It is common to bemoan a lack of competence and trustworthiness of British policy makers. They don’t know what they are doing, and few trust them to get the results they promise. This argument is common to simplistic popular accounts of British politics and more thoughtful stories in policy studies, but each approach provides very different conclusions.
In popular accounts, many claims are based on the idea that elected politicians are not up to the job. They connect to the lazy argument that all politicians are untrustworthy or incompetent, or the partisan argument that a change of government would bring in competent politicians with better ideas. The book is already written on the former (Clarke et al, 2018). The latter is misguided but important. It forms part of the Westminster story in which a small number of senior ministers are in control. This story asserts how British politics should work: if UK government ministers are in charge, we can hold them to account for policy. If they do badly, they can be replaced. It does not describe how British politics actually works.
Policy research provides a more useful story: the British state is too large to be controlled by a small number of powerful individuals, and the complexity of policy problems and processes ensures that they are beyond anyone’s full understanding. The phrase bounded rationality describes the inability of policy makers to pay attention to, or understand, more than a tiny proportion of policy problems, while policy making complexity describes their inability to control the outcomes that emerge from the British political system. These limits apply to policy makers regardless of their competence, sincerity or trustworthiness, and we do a disservice to democracy if we ignore them in favour of simplistic stories of bad politicians.

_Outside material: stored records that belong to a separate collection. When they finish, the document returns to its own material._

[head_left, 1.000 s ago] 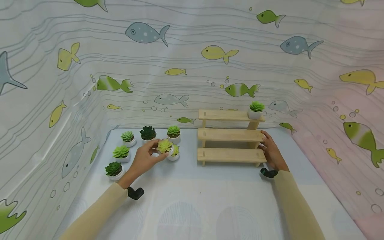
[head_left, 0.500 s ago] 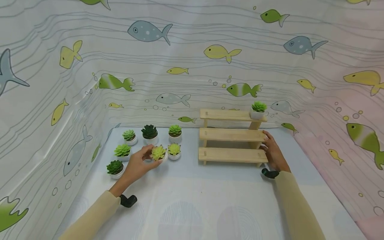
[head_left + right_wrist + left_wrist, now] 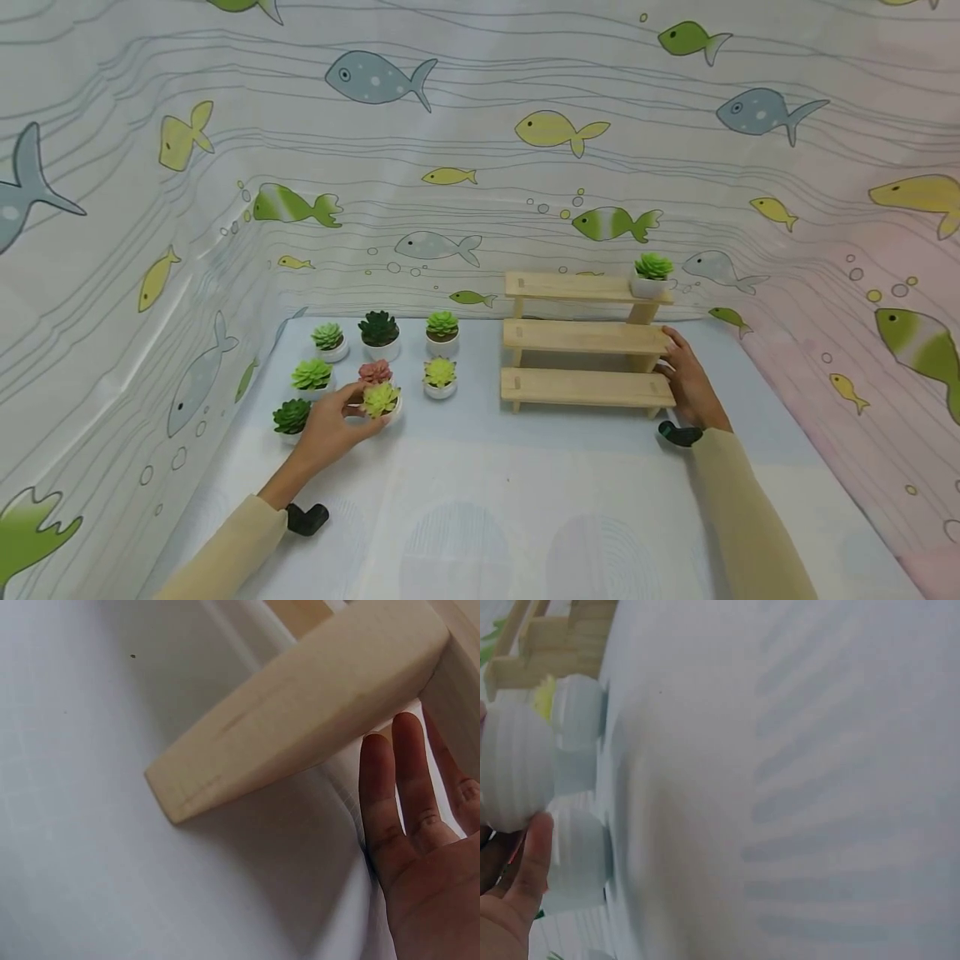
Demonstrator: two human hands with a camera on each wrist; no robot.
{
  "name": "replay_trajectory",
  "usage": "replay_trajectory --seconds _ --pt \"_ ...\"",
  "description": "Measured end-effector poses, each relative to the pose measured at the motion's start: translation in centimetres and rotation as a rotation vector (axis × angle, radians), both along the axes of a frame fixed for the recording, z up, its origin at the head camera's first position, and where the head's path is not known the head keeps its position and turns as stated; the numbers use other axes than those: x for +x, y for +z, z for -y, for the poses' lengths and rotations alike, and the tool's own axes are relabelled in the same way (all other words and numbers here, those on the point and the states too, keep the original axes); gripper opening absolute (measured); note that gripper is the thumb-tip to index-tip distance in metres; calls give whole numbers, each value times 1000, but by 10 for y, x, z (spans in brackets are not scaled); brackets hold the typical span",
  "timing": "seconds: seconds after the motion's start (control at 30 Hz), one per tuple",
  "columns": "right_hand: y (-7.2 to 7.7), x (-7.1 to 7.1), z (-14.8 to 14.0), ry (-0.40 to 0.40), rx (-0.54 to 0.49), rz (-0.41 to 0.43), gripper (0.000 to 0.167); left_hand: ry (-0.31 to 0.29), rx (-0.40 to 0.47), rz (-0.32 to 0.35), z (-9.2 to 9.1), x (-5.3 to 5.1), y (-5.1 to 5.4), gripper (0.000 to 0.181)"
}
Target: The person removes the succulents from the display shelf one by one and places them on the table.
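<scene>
My left hand (image 3: pixel 326 433) pinches a yellow-green potted succulent (image 3: pixel 381 400) by its white pot, just in front of a red potted succulent (image 3: pixel 376 372). In the left wrist view that ribbed white pot (image 3: pixel 514 766) tilts above the table, with thumb and fingers against it. Another yellow-green succulent (image 3: pixel 439 377) stands to its right. My right hand (image 3: pixel 688 379) rests at the right end of a three-step wooden shelf (image 3: pixel 588 387). Seen from the right wrist, its fingers (image 3: pixel 379 780) are fairly straight beside the shelf's wooden side; the thumb is hidden.
Several green potted succulents stand at the left, among them a dark one (image 3: pixel 379 333) and a bright one (image 3: pixel 442 331). A green succulent (image 3: pixel 652 271) sits on the top step's right end. A fish-patterned cloth (image 3: pixel 465 200) rises behind the table (image 3: pixel 465 492).
My left hand has carried the yellow-green succulent left and nearer, away from the other yellow-green one. The red succulent has come into sight behind it. The right hand stays at the shelf.
</scene>
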State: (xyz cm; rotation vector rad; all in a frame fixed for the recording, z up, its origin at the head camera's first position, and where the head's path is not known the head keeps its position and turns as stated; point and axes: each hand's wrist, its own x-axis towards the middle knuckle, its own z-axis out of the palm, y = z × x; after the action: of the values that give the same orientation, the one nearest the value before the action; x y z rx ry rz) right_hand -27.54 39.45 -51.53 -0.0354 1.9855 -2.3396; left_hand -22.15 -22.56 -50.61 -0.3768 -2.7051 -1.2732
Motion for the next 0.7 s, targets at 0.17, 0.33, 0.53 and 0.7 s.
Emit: replay_trajectory --seconds 0.17,0.33,0.53,0.7 --pt "-2 -2 -1 7 14 -4 61 20 -31 -18 4 5 -8 70" --pt "-5 -4 -2 3 20 1 60 36 -65 -19 7 7 -12 69" --pt "-8 -6 -2 -10 56 -1 63 54 -69 -23 10 9 -13 66" --pt "-10 -7 -3 -16 54 7 59 73 -74 -9 11 9 -12 63"
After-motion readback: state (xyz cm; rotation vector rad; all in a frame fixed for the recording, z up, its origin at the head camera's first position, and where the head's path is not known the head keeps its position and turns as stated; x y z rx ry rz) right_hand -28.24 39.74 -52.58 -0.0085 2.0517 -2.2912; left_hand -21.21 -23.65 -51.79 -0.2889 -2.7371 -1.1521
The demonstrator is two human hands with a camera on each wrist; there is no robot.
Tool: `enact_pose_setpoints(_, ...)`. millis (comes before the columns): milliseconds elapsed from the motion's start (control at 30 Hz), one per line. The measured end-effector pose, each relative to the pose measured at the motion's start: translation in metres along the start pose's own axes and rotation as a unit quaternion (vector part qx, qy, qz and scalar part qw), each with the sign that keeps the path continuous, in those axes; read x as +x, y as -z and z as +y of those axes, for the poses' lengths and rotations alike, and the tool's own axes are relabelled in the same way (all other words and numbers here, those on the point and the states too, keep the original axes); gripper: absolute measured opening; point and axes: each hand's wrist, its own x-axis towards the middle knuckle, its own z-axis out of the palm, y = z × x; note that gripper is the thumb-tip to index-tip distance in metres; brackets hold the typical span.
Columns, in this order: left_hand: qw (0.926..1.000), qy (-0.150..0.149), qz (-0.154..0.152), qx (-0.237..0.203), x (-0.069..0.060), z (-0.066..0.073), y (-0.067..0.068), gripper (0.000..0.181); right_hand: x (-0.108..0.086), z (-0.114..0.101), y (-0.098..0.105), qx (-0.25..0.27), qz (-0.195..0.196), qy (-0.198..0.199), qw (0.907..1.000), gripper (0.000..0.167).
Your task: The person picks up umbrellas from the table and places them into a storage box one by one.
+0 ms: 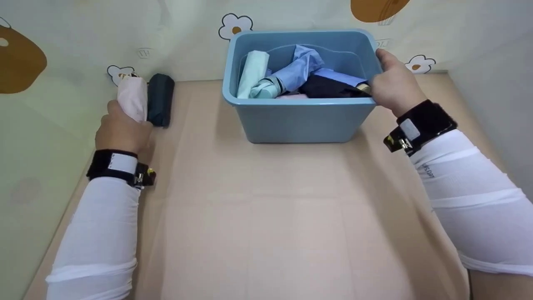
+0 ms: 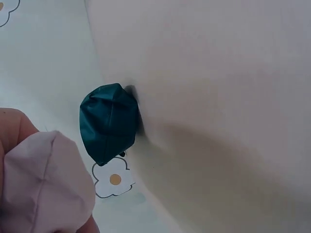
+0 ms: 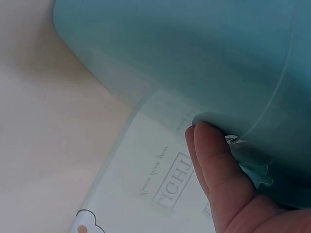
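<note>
In my left hand (image 1: 124, 130) I grip a folded pink umbrella (image 1: 133, 96), held upright near the left wall. Just right of it stands a folded dark green umbrella (image 1: 160, 100), upright against the wall; its rounded end shows in the left wrist view. My right hand (image 1: 397, 83) holds the right rim of a blue plastic bin (image 1: 300, 123), with fingers against its outer wall. Inside the bin lie several wrapped items: a pale mint roll (image 1: 253, 73), a crumpled blue one (image 1: 297, 71) and a black one (image 1: 331, 86). Their lower parts are hidden.
A beige cloth (image 1: 258, 216) covers the table. Behind it rises a pale wall covering (image 1: 187, 37) with printed flowers, and more of it runs down the left side. A grey-white panel (image 1: 491, 91) borders the right.
</note>
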Motion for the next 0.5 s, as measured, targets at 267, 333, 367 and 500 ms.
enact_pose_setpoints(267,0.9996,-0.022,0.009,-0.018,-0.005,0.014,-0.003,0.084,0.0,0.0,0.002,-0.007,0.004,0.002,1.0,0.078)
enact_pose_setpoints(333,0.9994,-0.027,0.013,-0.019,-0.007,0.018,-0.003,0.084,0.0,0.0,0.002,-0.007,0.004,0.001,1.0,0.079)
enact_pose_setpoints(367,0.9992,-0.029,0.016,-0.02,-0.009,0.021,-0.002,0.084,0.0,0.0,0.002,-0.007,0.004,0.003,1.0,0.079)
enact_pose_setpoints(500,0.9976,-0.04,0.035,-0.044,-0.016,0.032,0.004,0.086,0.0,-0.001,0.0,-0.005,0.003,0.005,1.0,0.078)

That said, the Westminster story remains important and our alternative account – the complex government story – has its own problems. Therefore, throughout this book, we invite you to bear the following qualifications in mind.
First, UK government ministers might not be in control, but they remain very powerful and can still do damage (King and Crewe, 2014). One useful analogy is with people working with their natural environments: the environment constrains and facilitates their success when they try to grow crops or trees, but humans are much more powerful when it comes to their destruction.
Second, the Westminster story still underpins British political traditions and key functions of the British state (Duggett, 2009). Think of British politics as a confusing conflation of two different stories: of the concentration and diffusion of policy-making power. UK government ministers have to juggle these images to project an image of governing competence based on the sense that they are in control (how else would they win elections?) and that they share responsibility with many other policy makers (Hay, 2009).
There is no escape from these confusing contradictions, but research can help us understand them. ‘Policy studies’ generate concepts, theories and research to understand policy processes (research of policy). This understanding is crucial to policy analysis – the identification of policy problems and possible solutions (research for policy) – where we use our knowledge of policy making to examine the feasibility of solutions to major problems. We seek the right balance between accepting policy-making complexity and the limits to policy-maker control and believing that well-designed policies, taken forward by key people and organisations, can improve people’s lives. The cynical stoic is no better than the naïve optimist, but the stoical optimist might see some reward.